Gesetzgebungsverfahren in Europa, die die Verabschiedung eines allgemeinverbindlichen europäischen Rechtsaktes (Richtlinie oder Verordnung) zum Ziel haben, laufen vereinfacht beschrieben so ab, dass die Europäische Kommission einen Vorschlag unterbreitet und die beiden Gesetzgeber, d. h. das Europäische Parlament und der Rat (das Gremium der Regierungen der Mitgliedstaaten der Europäischen Union), zunächst jeweils für sich ihre Auffassung zu diesem Vorschlag der Kommission erarbeiten. Wenn diese Beratungen abgeschlossen und die beiden Gesetzgebungsorgane damit "sprechfähig" sind, folgt in vielen Fällen ein Art Dreiergespräch unter Einbeziehung der Europäischen Komission (Trilog). Wenn in diesen Abstimmungen Einigkeit erzielt werden kann und das Europäische Parlament und der Europäische Rat ihre Zustimmung zu dem Verhandlungsergebnis erklärt haben, kann der Rechtsakt im europäischen Gesetzblatt verkündet werden und tritt in Kraft.

Anders als bei laufenden Gesetzgebungsverfahren des Bundes und der Länder in Deutschland, die mit Ende einer Legislaturperiode automatisch enden (Grundsatz der Diskontinuität), läuft das Verfahren auf europäischer Ebene auch nach der Neuwahl des europäischen Parlaments unverändert fort.

EU-Rechtsakte in Form europäischer Verordnungen gelten unmittelbar in allen Mitgliedstaaten und führen dazu, dass bestehende Regelungen in den Mitgliedstaaten, die den in einer Verordnung enthaltenen Regelungsgegenstand betreffen, unwirksam werden und selbst wiederholende bzw. gleichlautende Regelungen des nationalen Rechts unzulässig werden.

Am 25. Januar 2012 hat die Europäische Komission den Entwurf einer "Verordnung des Europäischen Parlaments und des Rates zum Schutz natürlicher Personen bei der Verarbeitung personenbezogener Daten und zum freien Datenverkehr (Datenschutz-Grundverordnung)" vorgelegt. Dazu hat das Europäische Parlament am 12. März 2014 im Rahmen der ersten Lesung zu dem o. g.
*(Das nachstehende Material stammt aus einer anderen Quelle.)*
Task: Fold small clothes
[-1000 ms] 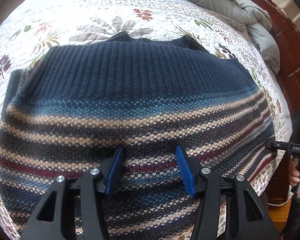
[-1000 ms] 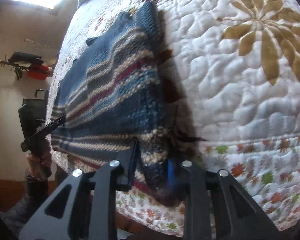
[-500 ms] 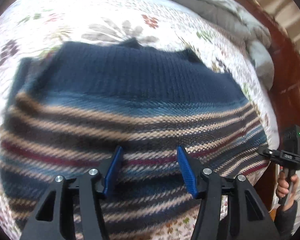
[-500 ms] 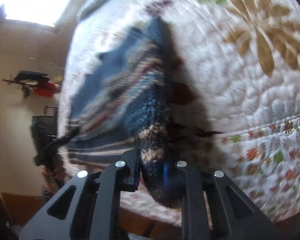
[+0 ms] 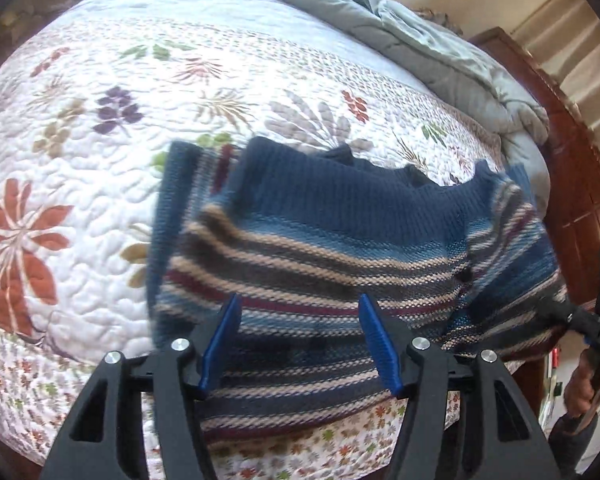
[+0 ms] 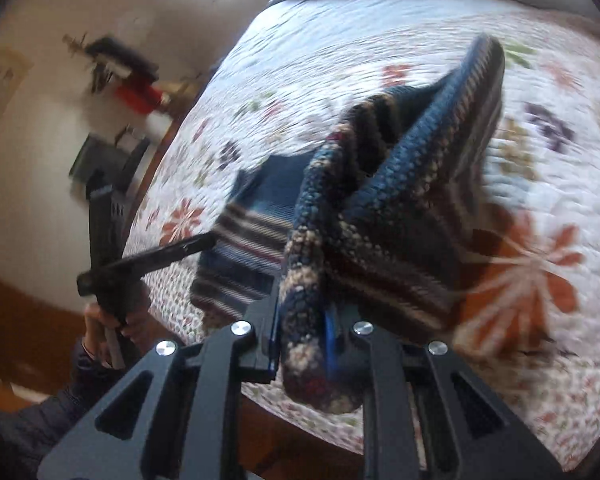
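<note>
Sweater on quilt, one edge lifted by right claw.

Left view: left claw [image 5: 299,338] points down over the striped sweater [image 5: 332,248], jaws opening, pads clear of the knit, which lies on the quilt [image 5: 100,120] just ahead of them; its right side is raised toward the right claw [image 5: 592,326] at frame edge. Right view: right claw [image 6: 302,338] is clamped on a bunched sweater [image 6: 380,184] edge, cloth rising ahead of it; picture blurred, so the fold is unclear. Left claw [image 6: 204,242] sits far left.
</note>
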`<state>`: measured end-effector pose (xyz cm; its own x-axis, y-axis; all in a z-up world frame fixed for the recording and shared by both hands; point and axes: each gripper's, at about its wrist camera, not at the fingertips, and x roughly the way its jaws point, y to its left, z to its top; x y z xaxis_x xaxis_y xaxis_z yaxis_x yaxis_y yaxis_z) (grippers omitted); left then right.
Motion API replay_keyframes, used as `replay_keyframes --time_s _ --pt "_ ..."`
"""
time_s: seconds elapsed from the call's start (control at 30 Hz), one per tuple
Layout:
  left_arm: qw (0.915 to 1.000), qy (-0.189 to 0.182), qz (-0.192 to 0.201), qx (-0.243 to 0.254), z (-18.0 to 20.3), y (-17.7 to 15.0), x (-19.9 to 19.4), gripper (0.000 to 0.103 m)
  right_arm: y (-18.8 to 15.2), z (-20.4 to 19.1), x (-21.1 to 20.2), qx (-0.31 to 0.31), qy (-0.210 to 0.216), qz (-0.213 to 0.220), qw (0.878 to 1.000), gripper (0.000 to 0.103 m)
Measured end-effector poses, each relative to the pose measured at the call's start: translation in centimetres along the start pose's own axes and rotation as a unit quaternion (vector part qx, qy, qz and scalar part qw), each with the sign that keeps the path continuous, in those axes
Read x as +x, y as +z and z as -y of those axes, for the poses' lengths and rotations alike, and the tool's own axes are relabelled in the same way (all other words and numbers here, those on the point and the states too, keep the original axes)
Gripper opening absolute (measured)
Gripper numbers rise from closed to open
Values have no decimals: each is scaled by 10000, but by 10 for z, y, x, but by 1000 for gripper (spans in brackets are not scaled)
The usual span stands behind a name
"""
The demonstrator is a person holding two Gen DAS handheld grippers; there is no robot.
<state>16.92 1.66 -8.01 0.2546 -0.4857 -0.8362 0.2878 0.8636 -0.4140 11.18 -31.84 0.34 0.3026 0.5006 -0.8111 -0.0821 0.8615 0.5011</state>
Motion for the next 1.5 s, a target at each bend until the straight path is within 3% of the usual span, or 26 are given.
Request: replay_keyframes --time_s 0.17,0.3,0.43,0.5,0.67,0.9,1.13,1.17,1.23,1.37,1.4,1.5 --pt "9997 -62 32 -213 -18 -2 -5 62 -1 -40 61 -480 -12 -395 9981 16" --pt "9995 -76 19 -304 -24 -4 -4 62 -15 -55 113 -751 -398 -856 9927 17" --pt "9993 -163 -25 -344 -24 -6 -1 62 -31 -47 144 -712 -342 -1212 9895 47" --pt "9990 -253 -72 -350 -19 -6 2 62 -35 -46 143 -648 -26 -1186 9908 55" --pt "9987 -453 -204 -106 14 -2 12 62 -39 -43 90 -570 658 -780 9932 52" --pt "9934 -1001 -498 242 75 7 39 62 -56 -12 14 -431 265 -166 9986 49" --pt "9912 -965 -890 139 96 14 80 60 -74 30 1 18 95 -19 10000 47" --pt "9916 -925 -888 164 98 13 83 57 -76 33 2 28 67 -7 10000 47" --pt "9925 -787 -918 205 98 12 86 36 -77 35 4 39 91 -4 10000 47" --pt "9910 -895 -987 -134 86 13 90 35 -78 35 7 81 143 11 9999 47" --pt "9909 -910 -976 -173 83 13 89 38 -77 34 8 80 140 10 9999 47" --pt "9927 -807 -879 -166 76 12 84 67 -76 35 12 104 163 -22 9998 47"
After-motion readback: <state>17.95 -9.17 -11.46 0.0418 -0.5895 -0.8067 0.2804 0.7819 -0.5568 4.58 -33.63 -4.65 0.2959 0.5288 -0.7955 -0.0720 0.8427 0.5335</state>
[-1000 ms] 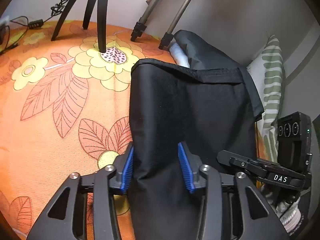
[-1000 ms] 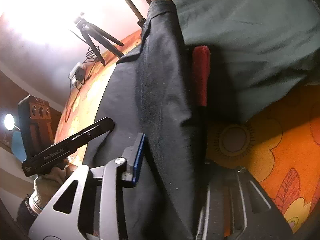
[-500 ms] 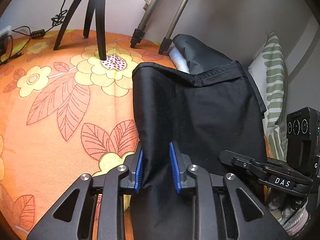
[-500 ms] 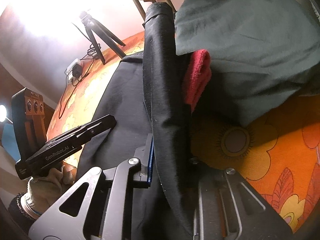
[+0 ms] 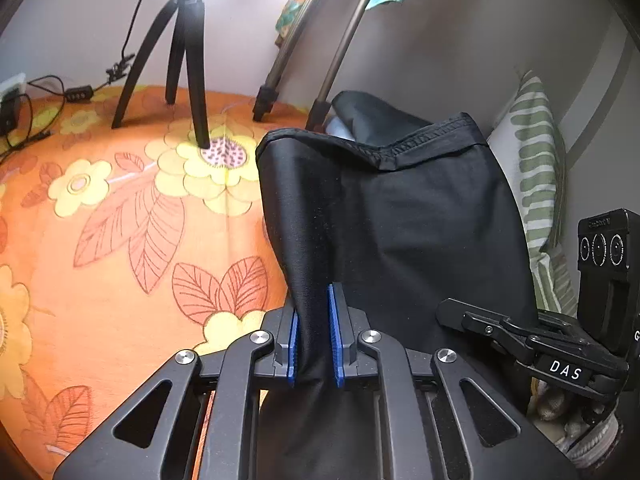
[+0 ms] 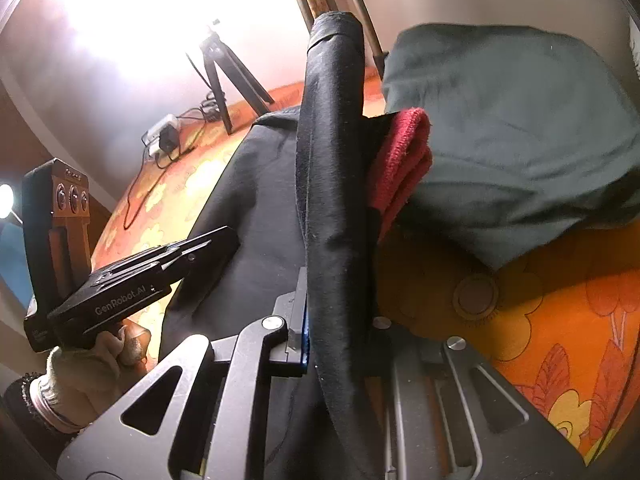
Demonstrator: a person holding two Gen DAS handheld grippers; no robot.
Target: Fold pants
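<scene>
Black pants (image 5: 400,220) lie on an orange floral sheet (image 5: 120,220), their hemmed edge raised at the far side. My left gripper (image 5: 314,332) has its jaws closing, and both blue pads pinch a fold at the pants' near left edge. In the right wrist view a thick band of the pants (image 6: 332,184) runs up between the fingers of my right gripper (image 6: 340,320). Its jaws are closing on that band, whose fabric hides the right pad. A gloved hand (image 6: 92,360) holds the left gripper's body (image 6: 132,280).
A black tripod (image 5: 188,60) and two metal stand legs (image 5: 304,60) rest on the sheet at the back. Cables and a charger (image 5: 24,100) lie far left. A striped pillow (image 5: 536,168) leans at the right. Dark green cloth (image 6: 512,132) covers a red cloth (image 6: 404,160).
Both pairs of jaws have narrowed onto the black fabric. The right gripper has risen a little, and the pants' edge now stands higher and bunched.
</scene>
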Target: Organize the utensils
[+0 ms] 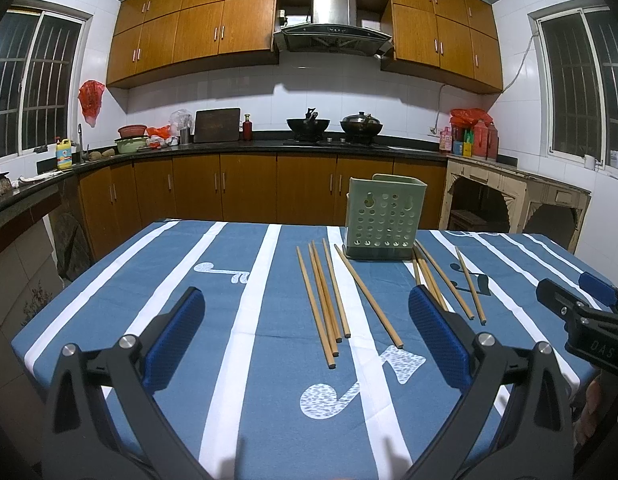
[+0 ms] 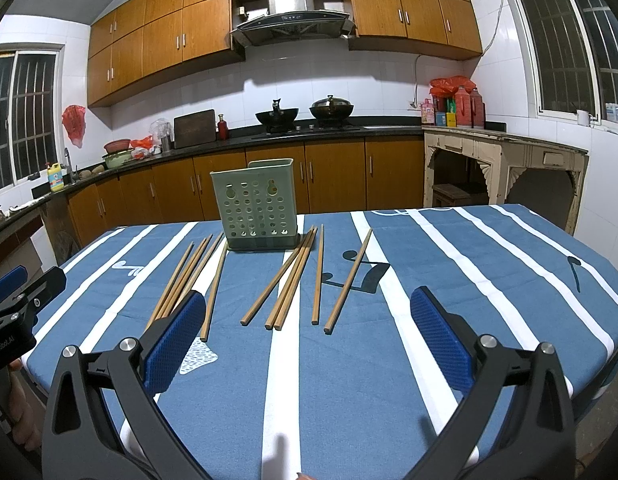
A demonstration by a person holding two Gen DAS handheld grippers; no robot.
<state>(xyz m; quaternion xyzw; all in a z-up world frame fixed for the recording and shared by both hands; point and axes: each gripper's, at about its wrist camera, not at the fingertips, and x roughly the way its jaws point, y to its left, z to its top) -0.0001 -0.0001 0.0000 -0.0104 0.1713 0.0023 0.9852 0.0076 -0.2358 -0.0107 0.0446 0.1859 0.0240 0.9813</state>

Vorschlag der Europäischen Komission Stellung genommen und Änderungsvorschläge beschlossen.

Der Rat berät seit Januar 2012 über seine Stellungnahme zu den Vorschlägen der Komission. Diese Arbeiten erweisen sich auch deshalb als extrem komplex, weil Regelungen zum Datenschutz und zur Datensicherheit sich auf fast alle Rechtsbereiche auswirken. Bei vielen Fragen geht es deshalb auch darum, im Interesse der Rechtssicherheit gemeinsame Ansätze der Mitgliedstaaten für unterschiedliche rechtskulturelle Entwicklungen wie z. B. zur Handhabung der Videoüberwachung, den Regelungen zum Adresshandel oder Auskunfteien und insbesondere auch beim Datenschutz für Behörden zu finden.

Datenschutzbehörden in Deutschland und auch in Europa verfolgen diese Beratungen intensiv und beteiligen sich auch immer wieder an der Diskussion.

Um interessierten Bürgerinnen und Bürgern die Möglichkeit zu erleichtern, sich einen Überblick über die Auffassungen der Europäischen Komission und des Europäischen Parlaments zu verschaffen, hat das BayLDA die Gegenüberstellung der beiden in Deutsch vorliegenden Dokumente, d. h. des Vorschlags der Europäischen Komission und der Stellungnahme des Europäischen Parlaments dazu in einem Dokument zusammengefasst.